Alpine Living Issue VII. New Zealand. ALL RIGHTS RESERVED. ©

Rugby: The Nation's Game

From the tip of the North Island to depths of the South Island, rugby is ingrained into the Kiwi lifestyle

Jonathan Norris

Matthew Wilson

They practice at Jack Reid Park, the mountains enclosing them on all sides as they run at each other. Men, ranging in age from 17 to 45, hurl orders as they run through practice drills. The plays are muscle memory, ingrained in them from the early ages of 5 and 7.

           

A man rides by on a bike and stops for a while, watching the Arrowtown Bulls as they practice.

           

In New Zealand, they don’t just play rugby, they live rugby. They live it from childhood when they cheer for the All Blacks, the national team. They live it through posters of Richie McCaw, the All Blacks’ famous captain. They live it through black-and-white films of yesteryear’s games.

           

“It’s pretty close to our national identity,” said Amy Wilson-White, who helps run the Arrowtown Rugby Club. “If you ask a New Zealander what makes a New Zealander, a good portion of them will say, ‘I follow the All Blacks.’ It’s a strong part of our national identity and pride as well. We’re a tiny little country, but we’re the best at rugby.”

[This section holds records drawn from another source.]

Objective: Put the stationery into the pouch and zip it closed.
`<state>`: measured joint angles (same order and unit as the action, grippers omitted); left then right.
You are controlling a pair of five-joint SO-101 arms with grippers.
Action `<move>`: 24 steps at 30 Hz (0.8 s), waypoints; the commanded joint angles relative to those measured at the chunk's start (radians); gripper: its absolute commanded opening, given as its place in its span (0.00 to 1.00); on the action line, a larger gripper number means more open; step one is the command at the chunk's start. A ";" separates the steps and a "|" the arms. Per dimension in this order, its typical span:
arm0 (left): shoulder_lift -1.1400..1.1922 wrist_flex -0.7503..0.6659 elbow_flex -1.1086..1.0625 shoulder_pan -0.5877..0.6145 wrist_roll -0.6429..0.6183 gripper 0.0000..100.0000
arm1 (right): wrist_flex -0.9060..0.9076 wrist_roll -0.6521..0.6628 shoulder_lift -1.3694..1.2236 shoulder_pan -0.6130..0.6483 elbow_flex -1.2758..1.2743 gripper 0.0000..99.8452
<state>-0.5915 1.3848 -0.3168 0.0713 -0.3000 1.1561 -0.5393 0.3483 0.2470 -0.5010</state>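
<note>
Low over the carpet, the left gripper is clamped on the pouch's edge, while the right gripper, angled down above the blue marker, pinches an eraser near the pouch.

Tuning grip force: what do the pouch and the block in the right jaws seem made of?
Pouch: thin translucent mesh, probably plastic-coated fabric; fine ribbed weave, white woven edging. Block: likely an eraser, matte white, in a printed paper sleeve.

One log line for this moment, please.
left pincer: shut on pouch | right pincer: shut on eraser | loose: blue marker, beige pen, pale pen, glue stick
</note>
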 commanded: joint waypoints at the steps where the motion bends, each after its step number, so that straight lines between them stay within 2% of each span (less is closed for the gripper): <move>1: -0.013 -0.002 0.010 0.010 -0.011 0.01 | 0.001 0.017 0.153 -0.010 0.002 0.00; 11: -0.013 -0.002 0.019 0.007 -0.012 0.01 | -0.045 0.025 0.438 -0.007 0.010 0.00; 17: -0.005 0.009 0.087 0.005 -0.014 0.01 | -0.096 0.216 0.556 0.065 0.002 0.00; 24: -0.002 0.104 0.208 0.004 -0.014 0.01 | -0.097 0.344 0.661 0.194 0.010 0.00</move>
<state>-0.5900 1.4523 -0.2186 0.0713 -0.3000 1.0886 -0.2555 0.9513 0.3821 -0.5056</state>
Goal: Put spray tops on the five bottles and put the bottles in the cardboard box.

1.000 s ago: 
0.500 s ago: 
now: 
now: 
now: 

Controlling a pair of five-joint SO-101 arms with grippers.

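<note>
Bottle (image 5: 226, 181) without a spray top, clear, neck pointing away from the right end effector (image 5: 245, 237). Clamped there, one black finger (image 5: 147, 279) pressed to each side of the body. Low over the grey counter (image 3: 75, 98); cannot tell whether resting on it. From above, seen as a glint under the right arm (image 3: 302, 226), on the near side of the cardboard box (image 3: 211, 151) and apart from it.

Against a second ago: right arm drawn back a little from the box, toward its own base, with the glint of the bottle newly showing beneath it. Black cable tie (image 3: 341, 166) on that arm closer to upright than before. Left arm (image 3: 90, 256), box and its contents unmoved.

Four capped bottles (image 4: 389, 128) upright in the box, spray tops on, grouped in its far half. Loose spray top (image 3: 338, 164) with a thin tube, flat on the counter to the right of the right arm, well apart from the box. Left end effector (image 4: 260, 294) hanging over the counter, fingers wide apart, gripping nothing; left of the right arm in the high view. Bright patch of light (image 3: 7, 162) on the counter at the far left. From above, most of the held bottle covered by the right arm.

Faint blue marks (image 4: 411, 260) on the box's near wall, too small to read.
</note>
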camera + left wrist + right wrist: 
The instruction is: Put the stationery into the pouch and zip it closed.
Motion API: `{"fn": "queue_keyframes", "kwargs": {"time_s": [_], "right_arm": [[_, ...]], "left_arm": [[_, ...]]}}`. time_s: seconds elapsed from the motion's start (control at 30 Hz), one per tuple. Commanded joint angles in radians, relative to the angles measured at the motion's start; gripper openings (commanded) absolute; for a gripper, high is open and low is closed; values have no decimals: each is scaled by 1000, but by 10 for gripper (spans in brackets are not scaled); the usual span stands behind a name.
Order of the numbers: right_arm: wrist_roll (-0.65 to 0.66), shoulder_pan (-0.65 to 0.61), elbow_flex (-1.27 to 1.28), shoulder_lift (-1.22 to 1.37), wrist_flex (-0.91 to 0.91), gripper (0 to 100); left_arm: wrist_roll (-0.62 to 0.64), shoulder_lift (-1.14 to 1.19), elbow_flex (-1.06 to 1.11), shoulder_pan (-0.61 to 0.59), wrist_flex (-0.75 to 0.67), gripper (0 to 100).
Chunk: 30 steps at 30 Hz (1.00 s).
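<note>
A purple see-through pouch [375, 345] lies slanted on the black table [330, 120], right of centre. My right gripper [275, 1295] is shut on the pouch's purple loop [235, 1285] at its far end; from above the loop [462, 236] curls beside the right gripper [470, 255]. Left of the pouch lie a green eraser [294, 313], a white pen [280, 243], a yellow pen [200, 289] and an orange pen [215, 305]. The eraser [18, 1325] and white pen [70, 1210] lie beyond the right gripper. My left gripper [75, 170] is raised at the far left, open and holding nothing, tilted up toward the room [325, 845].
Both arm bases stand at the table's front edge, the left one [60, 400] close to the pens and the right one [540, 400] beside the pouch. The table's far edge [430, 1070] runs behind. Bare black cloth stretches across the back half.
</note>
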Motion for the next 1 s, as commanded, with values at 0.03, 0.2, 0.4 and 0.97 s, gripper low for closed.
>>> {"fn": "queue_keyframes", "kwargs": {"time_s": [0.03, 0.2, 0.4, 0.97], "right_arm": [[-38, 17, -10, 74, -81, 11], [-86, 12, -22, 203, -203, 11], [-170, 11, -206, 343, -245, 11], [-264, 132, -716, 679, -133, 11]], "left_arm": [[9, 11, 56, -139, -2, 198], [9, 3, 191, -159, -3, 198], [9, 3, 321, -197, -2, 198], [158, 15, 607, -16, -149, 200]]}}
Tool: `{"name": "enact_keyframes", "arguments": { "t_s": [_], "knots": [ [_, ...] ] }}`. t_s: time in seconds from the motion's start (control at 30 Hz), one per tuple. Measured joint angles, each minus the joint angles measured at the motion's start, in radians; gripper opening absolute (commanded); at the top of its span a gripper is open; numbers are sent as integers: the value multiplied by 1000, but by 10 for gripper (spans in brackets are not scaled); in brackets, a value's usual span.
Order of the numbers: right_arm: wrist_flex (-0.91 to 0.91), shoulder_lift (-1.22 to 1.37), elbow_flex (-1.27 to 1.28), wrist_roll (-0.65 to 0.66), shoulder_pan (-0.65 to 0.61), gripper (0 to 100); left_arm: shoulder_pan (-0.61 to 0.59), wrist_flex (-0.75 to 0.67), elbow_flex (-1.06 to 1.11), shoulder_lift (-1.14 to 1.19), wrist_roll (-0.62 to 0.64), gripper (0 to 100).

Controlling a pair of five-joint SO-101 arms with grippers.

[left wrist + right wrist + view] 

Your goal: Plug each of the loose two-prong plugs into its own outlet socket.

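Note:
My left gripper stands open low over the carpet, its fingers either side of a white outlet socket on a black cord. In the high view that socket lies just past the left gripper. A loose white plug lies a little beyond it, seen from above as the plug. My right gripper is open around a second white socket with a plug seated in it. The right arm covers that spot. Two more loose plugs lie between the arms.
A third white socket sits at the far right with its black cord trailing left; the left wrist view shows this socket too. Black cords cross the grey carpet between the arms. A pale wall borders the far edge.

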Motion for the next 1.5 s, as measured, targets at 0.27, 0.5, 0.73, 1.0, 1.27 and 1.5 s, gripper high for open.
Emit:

Rugby binds the country and its cities’ citizens together. On a Saturday in Arrowtown, it isn’t uncommon to find most residents at the local rugby club’s match.

 

Even youth rugby draws its fair share of fans.

 

“The families are really involved,” she said. “We love the kids to carpool, but that never happens because the whole family wants to come watch their kid play rugby. It’s really passionate stuff even though there’s just little five year olds running around.”

           

Wilson-White got involved in the club when her children wanted to play rugby, but the sport has been a part of her all her life. Her father coached rugby. Her brother graduated from the Queenstown fields to playing semi-professionally in Hong Kong.

           

“As a mother, it’s pretty heart-wrenching, and you’re quite nervous,” she said. “You see them listen and learn and tackle properly with technique and learn sportsmanship as well. It’s not just about being a good player, it’s about being a good member of the rugby community.”

           

Aidan Winters has been with the Bulls for the past decade and has served as team captain for several years. Winters said he tries to lead by example. Rugby has been a part of his life since he was seven years old.

           

“It is New Zealand, isn’t it?” he said. “Rugby is life. Everyone grows up with it.”